Problem statement: Will you write out, word for word, every line from the one with "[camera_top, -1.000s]" to the final line of the data below, with the pictures left out?

Supplied data:
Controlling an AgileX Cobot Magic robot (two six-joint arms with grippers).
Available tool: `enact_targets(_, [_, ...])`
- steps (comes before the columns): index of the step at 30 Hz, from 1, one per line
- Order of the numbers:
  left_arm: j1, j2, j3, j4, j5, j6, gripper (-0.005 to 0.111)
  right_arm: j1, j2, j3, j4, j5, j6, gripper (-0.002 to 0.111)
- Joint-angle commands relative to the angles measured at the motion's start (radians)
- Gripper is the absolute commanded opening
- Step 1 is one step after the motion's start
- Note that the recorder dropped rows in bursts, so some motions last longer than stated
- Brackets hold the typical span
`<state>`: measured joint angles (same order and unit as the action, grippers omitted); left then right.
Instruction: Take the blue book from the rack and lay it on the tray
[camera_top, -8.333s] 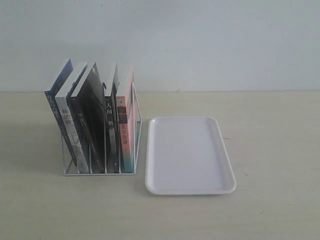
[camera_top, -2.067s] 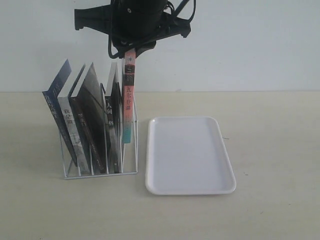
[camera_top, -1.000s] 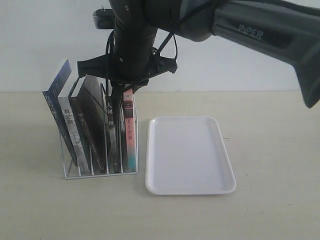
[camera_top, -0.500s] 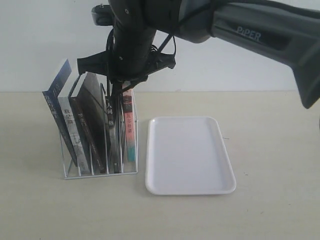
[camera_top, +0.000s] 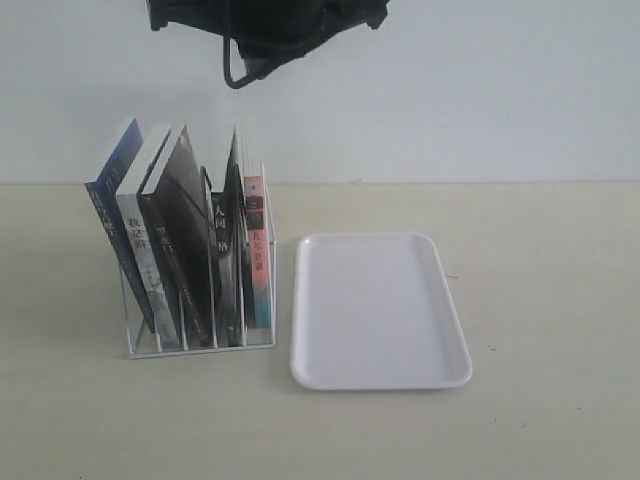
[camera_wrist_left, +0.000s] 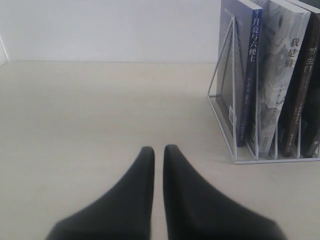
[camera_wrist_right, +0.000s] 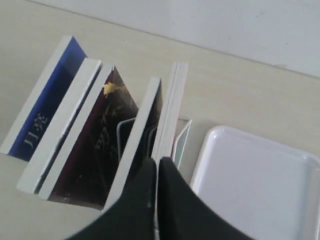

Exercise output:
[camera_top, -1.000s] 
[camera_top, -0.500s] 
[camera_top, +0.000s] 
[camera_wrist_left, +0.000s] 
[camera_wrist_right, +0.000s] 

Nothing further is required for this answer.